Su mirada le avergonzó; fue a examinar las alfombras y la lámpara. Le permitiría que se quedara cuanto quisiera. Su matrimonio había durado cinco años, y en ese tiempo habían acumulado toda clase de objetos, que se almacenaban en el sótano, los armarios y las estanterías. Lo más importante para él eran los trajes, sus herramientas, el oboe, que tocaba desde muy pequeño, y unos ceniceros de cobre que su familia le había regalado cuando se casó. Y otras cosas de menor importancia, como el cepillo del pelo, los gemelos, fotografías y demás recuerdos. Y también las sábanas y utensilios de cocina, de modo que podría dormir y comer en el coche mientras durara el viaje.

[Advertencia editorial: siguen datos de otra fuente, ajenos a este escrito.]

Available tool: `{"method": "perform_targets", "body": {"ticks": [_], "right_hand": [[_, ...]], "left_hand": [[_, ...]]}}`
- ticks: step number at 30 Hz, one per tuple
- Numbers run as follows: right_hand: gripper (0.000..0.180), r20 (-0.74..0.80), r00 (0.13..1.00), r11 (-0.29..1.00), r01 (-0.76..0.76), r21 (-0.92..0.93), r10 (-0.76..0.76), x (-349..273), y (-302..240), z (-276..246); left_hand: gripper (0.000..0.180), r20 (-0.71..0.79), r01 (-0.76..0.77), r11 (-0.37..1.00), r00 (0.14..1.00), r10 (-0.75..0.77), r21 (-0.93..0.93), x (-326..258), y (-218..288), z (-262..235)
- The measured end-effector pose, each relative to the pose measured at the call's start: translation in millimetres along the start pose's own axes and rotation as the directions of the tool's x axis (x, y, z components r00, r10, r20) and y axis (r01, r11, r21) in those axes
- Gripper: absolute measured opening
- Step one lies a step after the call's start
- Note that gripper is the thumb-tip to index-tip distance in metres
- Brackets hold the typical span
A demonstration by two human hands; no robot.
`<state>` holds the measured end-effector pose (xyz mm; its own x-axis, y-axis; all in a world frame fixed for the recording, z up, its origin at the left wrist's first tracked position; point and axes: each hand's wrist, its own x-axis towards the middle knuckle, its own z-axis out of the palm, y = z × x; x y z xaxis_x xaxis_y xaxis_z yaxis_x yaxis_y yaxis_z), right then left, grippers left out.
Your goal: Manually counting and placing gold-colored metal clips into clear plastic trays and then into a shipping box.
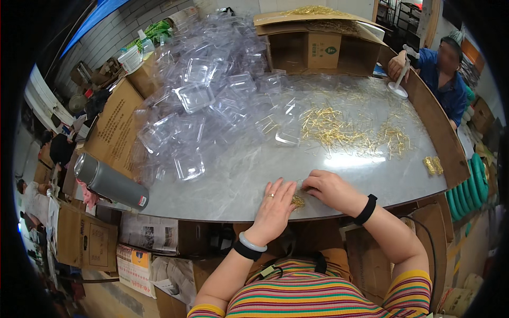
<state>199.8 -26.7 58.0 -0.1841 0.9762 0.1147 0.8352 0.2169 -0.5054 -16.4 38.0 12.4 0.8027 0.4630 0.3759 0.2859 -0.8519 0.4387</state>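
My left hand [273, 209] lies at the near edge of the grey table [228, 180], its fingers stretched out flat. Beside its thumb is a small bundle of gold wire hooks [298, 201], partly covered by the hand. My right hand [331, 191] is bent in a pinch just right of the left fingertips. A small clear bit [299, 183] shows at its fingertips, too small to name. Farther back lies a loose pile of gold wire hooks [328, 130], with more scattered behind and to its right. Another compact gold bundle [433, 165] rests by the right edge.
Clear plastic boxes [196, 100] are heaped at the back left. A grey bottle [108, 180] stands at the left edge. An open cardboard box [286, 50] sits at the back. A person [445, 74] at the far right has a hand by a white stand [398, 87].
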Motion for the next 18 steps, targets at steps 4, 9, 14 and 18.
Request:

—¿Cuándo te vas? —preguntó Teddy.

—En cuanto reciba el cheque.

El gobierno retrasaba el envío de su último pago; había percibido una pensión durante varios meses por una lesión en la espalda ocasionada por una caída mientras trabajaba en un centro de la Marina, en Richmond. Los médicos del gobierno insistían en que estaba perfectamente bien. Tuvo que elegir entre volver a trabajar en tareas de guerra o entrar en filas.

—Salgamos —dijo Teddy—. Vamos a divertirnos un poco; es posible que recibas el cheque mañana. —Dejó la comida de la niña en la nevera y se lavó las manos en el fregadero—. Me cambio y vamos a bailar o a un espectáculo. O si quieres nos quedamos aquí, como hacíamos antes de que te marcharas.

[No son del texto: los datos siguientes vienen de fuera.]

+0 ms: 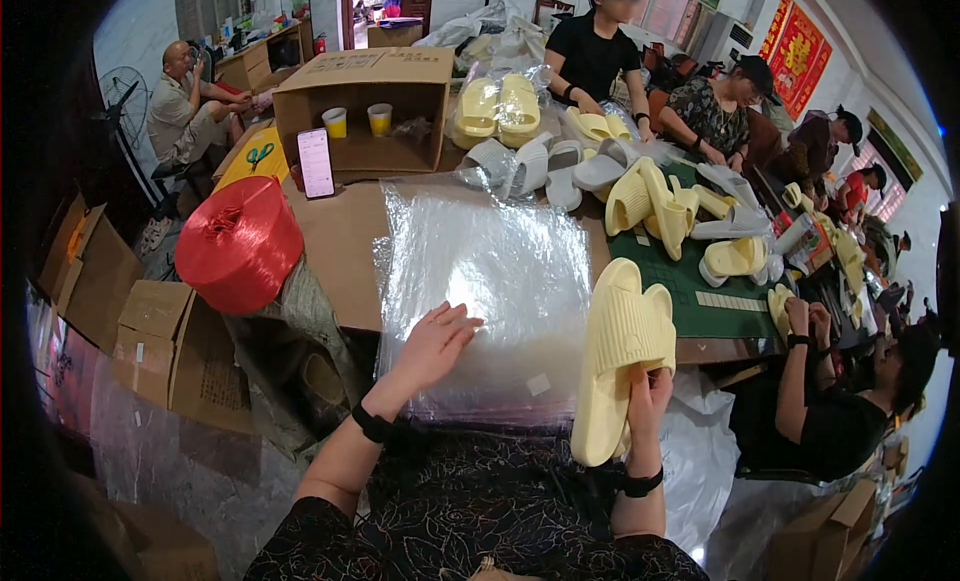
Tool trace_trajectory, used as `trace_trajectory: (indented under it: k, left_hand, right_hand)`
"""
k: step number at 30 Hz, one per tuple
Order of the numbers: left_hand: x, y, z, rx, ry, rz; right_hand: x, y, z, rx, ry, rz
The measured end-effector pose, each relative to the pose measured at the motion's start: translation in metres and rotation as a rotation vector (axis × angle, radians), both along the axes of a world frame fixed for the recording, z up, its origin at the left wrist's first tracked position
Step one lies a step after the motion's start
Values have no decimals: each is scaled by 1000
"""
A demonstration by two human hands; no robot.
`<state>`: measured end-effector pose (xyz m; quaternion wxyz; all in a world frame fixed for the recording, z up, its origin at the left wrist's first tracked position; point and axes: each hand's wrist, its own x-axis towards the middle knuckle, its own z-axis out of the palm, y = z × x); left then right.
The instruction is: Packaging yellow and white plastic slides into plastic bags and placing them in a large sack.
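Observation:
In my right hand is a pair of pale yellow slippers, held together sole to sole with toes up, the fingers reaching in at the strap openings. The pair is raised at the right edge of a stack of clear plastic bags. My left hand lies over the stack's near left part, fingers stretched out and holding nothing. Whether its fingertips press on the top bag I cannot tell. A small pale square shows on the bags near the front edge.
Left of the bags stand a red twine spool, a phone and an open carton with cups inside. Scissors lie farther left. Yellow slippers and grey slippers crowd a green mat. Co-workers sit along the right.

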<state>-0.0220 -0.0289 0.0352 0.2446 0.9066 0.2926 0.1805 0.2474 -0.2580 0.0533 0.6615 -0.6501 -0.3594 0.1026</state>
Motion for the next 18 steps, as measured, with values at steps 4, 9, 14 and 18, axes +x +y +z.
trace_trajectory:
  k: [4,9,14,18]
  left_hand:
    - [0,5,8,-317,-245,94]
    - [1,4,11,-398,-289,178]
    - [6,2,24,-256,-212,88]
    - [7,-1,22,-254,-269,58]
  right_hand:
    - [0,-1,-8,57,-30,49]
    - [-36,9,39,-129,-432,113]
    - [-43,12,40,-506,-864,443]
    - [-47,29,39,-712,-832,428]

Ya había empezado a desabrocharse la blusa; se quitó los zapatos de tacón bajo y avanzó hacia él. Su cabello, su largo, recio y ajado cabello flotaba de la forma habitual. Tenía una larga y estrecha nariz y, a medida que se aproximaba, parecía bizquear como un pájaro. Sus piernas no eran esbeltas —unas chatas extensiones de hueso y músculo— y los pies golpeaban ruidosamente el suelo. Sus ojos centelleaban y su aliento entrecortado producía una especie de silbido.

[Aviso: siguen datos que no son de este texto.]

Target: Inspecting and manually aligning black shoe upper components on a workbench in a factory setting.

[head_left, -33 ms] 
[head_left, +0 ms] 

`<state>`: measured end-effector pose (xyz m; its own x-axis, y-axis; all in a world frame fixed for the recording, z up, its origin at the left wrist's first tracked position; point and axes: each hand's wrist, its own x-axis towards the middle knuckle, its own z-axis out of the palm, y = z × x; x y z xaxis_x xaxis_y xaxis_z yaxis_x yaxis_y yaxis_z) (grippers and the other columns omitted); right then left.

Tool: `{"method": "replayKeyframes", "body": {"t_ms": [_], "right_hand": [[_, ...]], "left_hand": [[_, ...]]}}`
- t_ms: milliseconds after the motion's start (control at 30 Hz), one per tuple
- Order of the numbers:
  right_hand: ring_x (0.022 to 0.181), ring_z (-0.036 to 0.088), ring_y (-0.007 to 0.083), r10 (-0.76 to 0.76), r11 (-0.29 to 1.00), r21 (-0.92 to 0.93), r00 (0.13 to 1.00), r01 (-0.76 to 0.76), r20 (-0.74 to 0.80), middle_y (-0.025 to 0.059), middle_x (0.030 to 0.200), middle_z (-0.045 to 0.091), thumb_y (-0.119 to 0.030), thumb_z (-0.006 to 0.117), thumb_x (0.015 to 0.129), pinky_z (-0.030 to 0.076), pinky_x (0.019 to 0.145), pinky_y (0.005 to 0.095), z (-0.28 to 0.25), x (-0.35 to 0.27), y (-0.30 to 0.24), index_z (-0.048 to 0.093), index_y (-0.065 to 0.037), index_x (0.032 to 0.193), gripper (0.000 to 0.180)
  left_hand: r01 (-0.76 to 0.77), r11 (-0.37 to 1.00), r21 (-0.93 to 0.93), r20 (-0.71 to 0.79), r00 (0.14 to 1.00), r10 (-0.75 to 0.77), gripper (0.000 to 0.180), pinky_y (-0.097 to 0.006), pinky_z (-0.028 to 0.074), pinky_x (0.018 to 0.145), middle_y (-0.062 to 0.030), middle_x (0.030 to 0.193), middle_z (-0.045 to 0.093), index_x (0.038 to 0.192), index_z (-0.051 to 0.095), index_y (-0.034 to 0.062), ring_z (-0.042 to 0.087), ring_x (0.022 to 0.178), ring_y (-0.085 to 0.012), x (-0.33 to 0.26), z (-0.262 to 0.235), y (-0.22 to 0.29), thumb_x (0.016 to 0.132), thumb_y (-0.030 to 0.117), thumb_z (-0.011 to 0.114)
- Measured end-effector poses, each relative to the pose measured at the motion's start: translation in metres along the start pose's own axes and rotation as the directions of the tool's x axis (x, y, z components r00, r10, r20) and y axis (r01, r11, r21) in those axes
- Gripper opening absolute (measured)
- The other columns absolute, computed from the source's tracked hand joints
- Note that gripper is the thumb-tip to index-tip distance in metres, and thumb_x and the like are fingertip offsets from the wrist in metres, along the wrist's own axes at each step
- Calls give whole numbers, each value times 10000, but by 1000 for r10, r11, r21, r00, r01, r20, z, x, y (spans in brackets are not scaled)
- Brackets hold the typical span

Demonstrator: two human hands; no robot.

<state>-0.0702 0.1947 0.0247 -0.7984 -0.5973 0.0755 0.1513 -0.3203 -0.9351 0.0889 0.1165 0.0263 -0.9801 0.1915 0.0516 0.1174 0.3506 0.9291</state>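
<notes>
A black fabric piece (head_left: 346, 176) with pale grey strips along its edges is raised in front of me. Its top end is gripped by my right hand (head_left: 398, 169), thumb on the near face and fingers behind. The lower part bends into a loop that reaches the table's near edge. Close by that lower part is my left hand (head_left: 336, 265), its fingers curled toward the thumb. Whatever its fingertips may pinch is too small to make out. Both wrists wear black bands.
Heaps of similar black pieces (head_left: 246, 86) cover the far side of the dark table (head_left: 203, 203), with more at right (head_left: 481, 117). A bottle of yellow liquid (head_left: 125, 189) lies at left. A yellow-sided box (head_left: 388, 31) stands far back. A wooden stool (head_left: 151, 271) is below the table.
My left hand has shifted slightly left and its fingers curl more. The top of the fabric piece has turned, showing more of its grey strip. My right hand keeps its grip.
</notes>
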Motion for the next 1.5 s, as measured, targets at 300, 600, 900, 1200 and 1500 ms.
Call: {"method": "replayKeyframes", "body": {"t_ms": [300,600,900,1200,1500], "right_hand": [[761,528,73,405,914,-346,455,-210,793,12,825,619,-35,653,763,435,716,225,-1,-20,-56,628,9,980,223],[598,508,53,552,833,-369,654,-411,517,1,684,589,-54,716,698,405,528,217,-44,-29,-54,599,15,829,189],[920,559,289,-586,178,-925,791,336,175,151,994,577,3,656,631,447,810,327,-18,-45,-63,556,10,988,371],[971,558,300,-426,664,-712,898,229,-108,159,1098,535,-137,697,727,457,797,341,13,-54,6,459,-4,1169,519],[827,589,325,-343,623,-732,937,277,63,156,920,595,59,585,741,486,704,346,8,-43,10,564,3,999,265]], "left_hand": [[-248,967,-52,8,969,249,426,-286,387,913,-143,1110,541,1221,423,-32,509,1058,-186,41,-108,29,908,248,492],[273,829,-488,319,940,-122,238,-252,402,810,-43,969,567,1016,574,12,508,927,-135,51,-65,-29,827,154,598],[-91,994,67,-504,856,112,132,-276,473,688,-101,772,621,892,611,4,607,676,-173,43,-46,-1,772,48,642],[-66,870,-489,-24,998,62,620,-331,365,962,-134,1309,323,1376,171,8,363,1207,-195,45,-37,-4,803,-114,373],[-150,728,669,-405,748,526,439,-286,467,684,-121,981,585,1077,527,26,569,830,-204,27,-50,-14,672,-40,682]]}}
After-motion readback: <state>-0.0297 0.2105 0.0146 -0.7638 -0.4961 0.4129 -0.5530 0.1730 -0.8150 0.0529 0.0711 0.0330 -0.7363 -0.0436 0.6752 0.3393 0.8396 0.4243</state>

—No tengo ganas de divertirme; acabo de estar en una fiesta. —Entonces recordó el motivo de su visita—. Quiero llevarles una botella de vino, algo especial.

—¿Puedo ir? —preguntó ella casi jadeando—. Déjame acompañarte.

—No.

—Vete a la mierda. No te daré ni un centavo; quieres un par de pavos para presumir con tu botella de vino, ¿eh?

—Se lo prometí.

—Peor para ti.

Por un momento, ninguno de los dos habló. Ella se mantenía pegada a su cuerpo, acercándose y alejándose como el oleaje. Cómo le hubiera gustado clavarle las uñas, desgarrarle la piel. Sus manos se separaron de la blusa y arañaron el aire, convulsas. Y sus ojos no dejaron de observarle fijamente todo el rato.

Pasó junto a ella sin tocarla y entró en el comedor, donde la niña seguía sentada en su silla. Al verle, su expresión cambió y le sonrió. Fue entonces cuando decidió que se llevaría a Rose con él. ¿Por qué no? Se sentó a la mesa junto a ella, en el mismo sitio que Teddy había ocupado para darle de comer. Cogió una cuchara limpia y la movió frente a la niña lentamente, hasta que abrió la boca como fascinada. La luz se reflejaba en la cuchara y la niña gritó. Luego rió.

Los dos gatos siameses miraban la cuchara desde el sofá con odio y codicia. Presintió su ansia de destrucción y giró la silla para darles la espalda.